かつてスバルの軽自動車ラインナップを支えた名車「レックス」の名前が、長い沈黙を経て再び日の目を見ることとなりました。1992年に生産を終了して以来、30年の時を経て2022年に「スバル レックス」として復活したのです。しかし、その姿は多くの人が記憶する軽自動車ではなく、現代の市場で人気のクロスオーバーSUVとして登場しました。しかも、この新型レックスは、スバルが軽自動車の自社開発・生産から撤退し、ダイハツからのOEM供給に切り替えた後のモデルであり、過去のレックスとは異なる位置づけとなっています。この記事では、かつてのレックスの歴史を振り返りつつ、SUVとして復活した新型レックスの実態と、スバルラインナップにおけるその「使命」について深掘りします。
スバル軽自動車の歴史を刻んだ初代~3代目レックス
スバル初の4輪車として知られるスバル360の後継車種として登場したR-2。その流れを受けて1972年に初代モデルが登場したのがレックスです。スバル360から受け継がれたリアエンジン・リアドライブというレイアウトは踏襲しつつも、全車に水冷エンジンを搭載するなど近代化が図られました。
1981年に2代目へと進化すると、駆動方式がフロントエンジン・フロントドライブへと大きく変貌を遂げます。さらに1983年には、路面状況に応じて駆動方式を切り替えられるパートタイム4WDモデルを追加し、走破性を向上させました。また、一部グレードに軽自動車としては初となるフロントベンチレーテッドディスクブレーキを標準装備するなど、先進装備の採用でも話題を集めました。
3代目モデルは1986年に登場。当初は先代と同じ直列2気筒544ccのSOHCエンジンが搭載されていましたが、1989年6月のマイナーチェンジで突如気筒数が倍となる直列4気筒547ccエンジンに換装されました。これを機に、スバルの軽自動車は多気筒エンジンを搭載するという独自の歴史を歩み始めたのです。その後、軽自動車規格の見直しによって660ccエンジンへの変更などが行われましたが、1992年春に後継車種であるヴィヴィオが登場したことで生産を終了し、その名前は一度姿を消すこととなりました。
SUVとして異例の復活を遂げた新型レックス
そして長らくレックスの名前は使用されることはありませんでしたが、突如として2022年11月に復活を遂げます。

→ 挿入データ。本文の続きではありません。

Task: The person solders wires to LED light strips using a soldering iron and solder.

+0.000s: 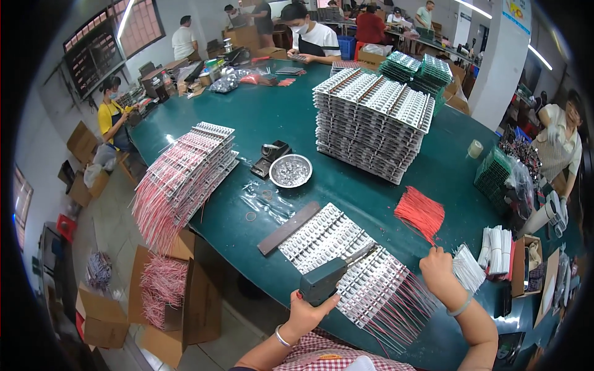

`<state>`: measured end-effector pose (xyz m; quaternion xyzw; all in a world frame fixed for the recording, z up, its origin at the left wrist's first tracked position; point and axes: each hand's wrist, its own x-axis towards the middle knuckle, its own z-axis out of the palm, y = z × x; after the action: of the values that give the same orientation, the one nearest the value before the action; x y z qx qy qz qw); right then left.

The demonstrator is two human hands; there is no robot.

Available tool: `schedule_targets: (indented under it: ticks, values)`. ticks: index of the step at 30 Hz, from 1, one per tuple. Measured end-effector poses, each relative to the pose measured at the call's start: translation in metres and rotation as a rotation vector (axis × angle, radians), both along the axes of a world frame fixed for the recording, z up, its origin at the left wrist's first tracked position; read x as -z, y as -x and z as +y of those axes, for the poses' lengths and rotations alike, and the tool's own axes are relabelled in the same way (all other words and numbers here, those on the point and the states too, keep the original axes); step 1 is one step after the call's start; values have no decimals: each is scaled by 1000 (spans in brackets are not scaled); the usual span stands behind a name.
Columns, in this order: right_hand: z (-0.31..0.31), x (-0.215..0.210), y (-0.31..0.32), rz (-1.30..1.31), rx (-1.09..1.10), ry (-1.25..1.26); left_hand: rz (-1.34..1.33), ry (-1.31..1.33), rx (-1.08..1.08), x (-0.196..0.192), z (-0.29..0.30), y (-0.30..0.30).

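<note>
My left hand is wrapped round the grip of a dark green pistol-shaped soldering gun. Its long metal nose lies over a white panel of small repeated units, flat on the table before me. Red and white wires trail from the panel's near right edge. My right hand is closed at the near tip of a bundle of red wires, its fingertips pinching a wire end. Just right of that hand lies a bundle of white wires.
A dark bar lies along the panel's left edge. Beyond it are a metal bowl of small bits, a wired panel stack and a tall panel stack. Cardboard boxes stand at the lower left. Other people work around the table.
</note>
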<state>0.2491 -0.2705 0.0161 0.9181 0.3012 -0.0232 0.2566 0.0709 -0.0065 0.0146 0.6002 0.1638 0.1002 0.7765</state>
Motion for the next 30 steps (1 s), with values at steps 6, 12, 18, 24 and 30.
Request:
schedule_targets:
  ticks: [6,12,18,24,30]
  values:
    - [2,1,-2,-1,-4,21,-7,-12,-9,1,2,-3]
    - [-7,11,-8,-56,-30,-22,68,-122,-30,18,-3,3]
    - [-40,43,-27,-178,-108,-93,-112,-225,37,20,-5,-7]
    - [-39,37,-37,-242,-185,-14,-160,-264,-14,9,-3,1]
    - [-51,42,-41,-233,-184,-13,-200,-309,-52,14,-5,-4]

ただし、復活したレックスは、かつての軽自動車とは全く異なるクロスオーバーSUVとしての登場でした。
この2022年に復活した新型レックスは、ダイハツ ロッキーのOEM(相手先ブランドによる生産)モデルとして供給されています。そのため、車名こそ同じ「レックス」を冠しているものの、かつてのスバルオリジナル軽自動車時代のレックスとの直接的な技術的な繋がりはほとんどありません。スバルのアイデンティティである水平対向エンジンなどは当然ながら搭載されていません。
2022年に復活したスバル新型レックスのフロントビュー。ダイハツ ロッキーのOEMモデル。

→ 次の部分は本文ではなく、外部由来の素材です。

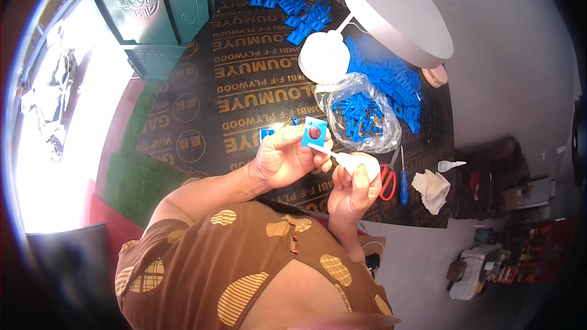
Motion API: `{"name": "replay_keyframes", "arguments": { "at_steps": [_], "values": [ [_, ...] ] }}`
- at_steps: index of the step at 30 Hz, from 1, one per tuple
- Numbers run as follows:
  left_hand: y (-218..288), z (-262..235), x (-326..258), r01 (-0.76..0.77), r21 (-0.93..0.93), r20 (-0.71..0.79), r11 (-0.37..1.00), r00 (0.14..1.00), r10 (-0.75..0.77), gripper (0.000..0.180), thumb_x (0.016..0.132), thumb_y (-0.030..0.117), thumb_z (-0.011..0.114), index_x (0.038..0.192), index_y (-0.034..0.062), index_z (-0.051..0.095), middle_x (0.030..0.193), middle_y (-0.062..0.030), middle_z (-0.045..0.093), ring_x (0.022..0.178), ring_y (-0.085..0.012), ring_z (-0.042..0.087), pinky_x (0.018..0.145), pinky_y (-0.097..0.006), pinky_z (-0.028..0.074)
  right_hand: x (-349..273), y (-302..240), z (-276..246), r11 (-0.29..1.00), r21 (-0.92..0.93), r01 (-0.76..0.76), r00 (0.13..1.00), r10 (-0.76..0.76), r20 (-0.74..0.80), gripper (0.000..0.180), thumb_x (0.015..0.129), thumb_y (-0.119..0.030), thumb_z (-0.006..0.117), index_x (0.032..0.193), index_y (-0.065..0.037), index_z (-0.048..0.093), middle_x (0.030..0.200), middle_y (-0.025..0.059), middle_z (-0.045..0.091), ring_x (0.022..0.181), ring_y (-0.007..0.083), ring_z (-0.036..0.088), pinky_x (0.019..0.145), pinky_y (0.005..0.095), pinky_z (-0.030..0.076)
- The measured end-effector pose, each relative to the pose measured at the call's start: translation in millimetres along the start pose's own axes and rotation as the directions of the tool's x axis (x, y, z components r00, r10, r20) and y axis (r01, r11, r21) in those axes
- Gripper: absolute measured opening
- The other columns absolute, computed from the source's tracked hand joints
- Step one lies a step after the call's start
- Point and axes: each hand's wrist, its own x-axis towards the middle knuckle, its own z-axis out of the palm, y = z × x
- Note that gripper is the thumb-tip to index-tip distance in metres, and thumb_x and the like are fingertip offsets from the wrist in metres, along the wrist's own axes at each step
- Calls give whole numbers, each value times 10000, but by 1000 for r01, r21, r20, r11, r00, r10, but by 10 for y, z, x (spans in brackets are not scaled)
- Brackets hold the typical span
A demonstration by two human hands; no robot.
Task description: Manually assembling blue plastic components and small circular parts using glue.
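In front of my chest, my left hand [278,160] pinches a small blue plastic plate [321,139] that has a round hole through its middle. My right hand [353,194] is closed around a white squeeze bottle [351,160] with a thin nozzle. The nozzle points left, its tip at the plate's lower edge; whether it touches cannot be made out. Behind my left hand, another blue piece [264,134] lies on the dark printed plywood table [241,95]. My left fingers partly hide it.
A clear bag [391,137] of small blue parts lies beyond my hands, beside a blue pile [400,88] and a white lamp [397,15]. Blue pieces with springs [309,21] line the far edge. Red-handled scissors [385,190], a blue screwdriver [403,188] and a cloth [431,190] lie right.
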Motion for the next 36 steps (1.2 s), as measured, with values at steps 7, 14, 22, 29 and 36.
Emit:
{"name": "replay_keyframes", "arguments": {
  "at_steps": [7,14,22,29,36],
  "values": [
    [-14,-15,5,-10,4,-3,1000,1000,10,254,859,347,627,952,112,643,876,-84,535,811,-210,514,782,-405,405,3,4,8,1000,-2,8,1000,-8,4,210,890,-143,586,972,47,552,673,29,518,502,58,394,445,222,288],
    [-14,1,11,-21,-18,22,1000,1000,22,291,874,341,612,985,74,630,921,-101,563,803,-208,540,776,-403,426,1,13,-2,1000,-17,9,1000,-9,-2,217,879,-145,604,970,45,553,668,27,519,503,54,394,449,217,288],
    [-11,-3,4,-9,22,-3,1000,1000,9,240,868,350,617,948,124,638,878,-77,534,811,-206,508,776,-402,396,-2,12,8,999,-38,27,1000,-28,-10,222,878,-145,604,972,49,552,661,25,520,501,55,391,449,217,287],
    [-3,0,6,-13,20,14,1000,1000,13,242,871,352,613,959,128,638,882,-67,532,814,-198,506,782,-399,383,10,6,11,999,-21,26,1000,-26,-12,224,884,-150,598,970,51,552,661,26,513,500,56,391,443,222,285],
    [-25,-54,-1,-13,-23,18,1000,1000,14,263,879,355,604,993,124,661,932,-83,551,823,-198,512,782,-403,388,33,-2,-9,999,44,-18,1000,19,-24,227,893,-160,589,968,51,550,672,33,513,504,62,406,436,220,293]
  ]
}}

さらに、ベースとなるダイハツ ロッキーにラインナップされている1Lターボエンジンや1.2Lハイブリッドモデル、そして4WDモデルといった多様なパワートレインは、新型レックスのデビュー時には設定されず、1.2LのNA(自然吸気)エンジンに前輪駆動(FF)のみという限られたラインナップとなっていました。
新型レックスの復活が持つ「エントリーモデル」としての使命
このようなSUVとしての異例の復活、そしてダイハツからのOEM供給という形態は、同じタイミングで発表された6代目インプレッサが上級移行したことで、スバルの普通車ラインナップにおけるエントリーモデルが不在になってしまったことによる措置であると言われています。実際、現在のスバルの普通車ラインナップの中で、唯一100万円台スタート(発表当時)となるのが、この新型レックスでした。

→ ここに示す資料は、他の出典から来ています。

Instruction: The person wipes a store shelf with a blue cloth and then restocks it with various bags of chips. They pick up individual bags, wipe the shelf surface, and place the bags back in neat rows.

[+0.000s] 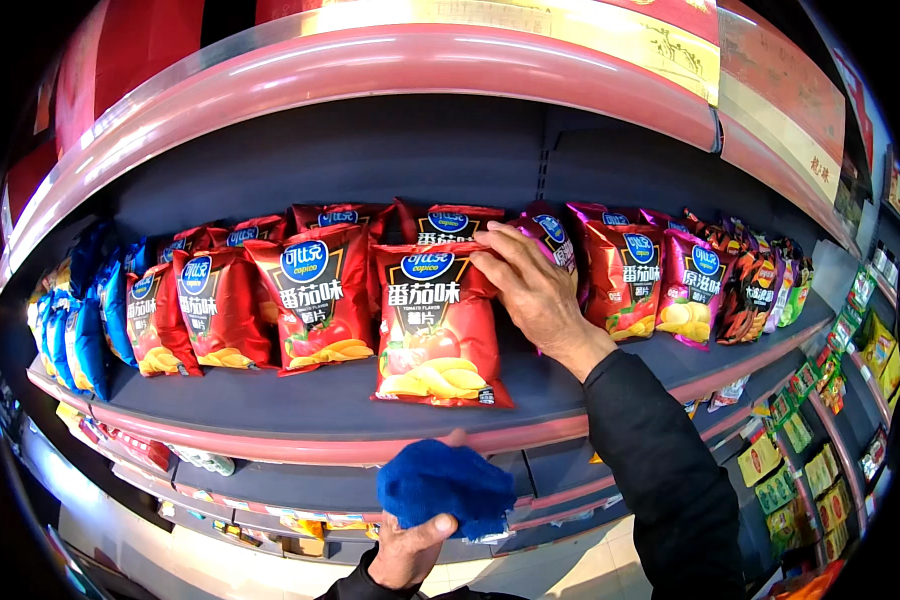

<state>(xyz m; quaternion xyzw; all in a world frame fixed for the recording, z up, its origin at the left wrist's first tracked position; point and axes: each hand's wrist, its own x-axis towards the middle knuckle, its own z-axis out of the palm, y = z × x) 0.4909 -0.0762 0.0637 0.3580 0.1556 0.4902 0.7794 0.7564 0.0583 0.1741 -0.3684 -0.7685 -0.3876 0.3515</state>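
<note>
A red bag of potato chips (436, 325) stands at the front edge of the shelf, a little forward of its neighbours. My right hand (538, 287) reaches in from the right and grips its upper right corner, the thumb hidden. Below the shelf edge, my left hand (410, 550) is closed around a bunched blue cloth (446, 487). Another red chip bag (315, 298) stands just left of the front one. To the right of my right hand are a further red bag (622, 280) and a purple chip bag (692, 288).
Blue bags (85, 340) fill the shelf's left end. Dark snack packets (748, 295) crowd its right end. A pink-edged upper shelf (390, 65) overhangs the bags. Small packets hang on a side rack (820, 480) at the right. Lower shelves (270, 490) lie beneath.
</note>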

そういう意味では、かつてスバル自体のエントリーモデルとしての役割を担っていた軽自動車のレックスが果たした「使命」と、現在の新型レックスが担っている「普通車のエントリーモデル」という役割には、共通点があると言えるのかもしれません。時代の変化とともにその形は大きく変わりましたが、「レックス」という名前には、スバルブランドへの間口を広げるという重要な役割が再び与えられているのです。
まとめ
かつて軽自動車の歴史に名を刻んだスバル「レックス」は、SUVという全く異なる姿で現代に蘇りました。ダイハツからのOEMモデルであり、技術的なつながりは過去のモデルと薄いものの、インプレッサの上級移行によって生じた「普通車のエントリーモデル」というポジションを埋める重要な役割を担っています。これは、かつてスバル軽自動車のエントリーモデルとして多くの人に親しまれた初代レックスが果たした「使命」と共通するものがあると言えるでしょう。時代の変化とともに形を変えながらも、「レックス」という名前はスバルにとって重要な役割を担い続けているのです。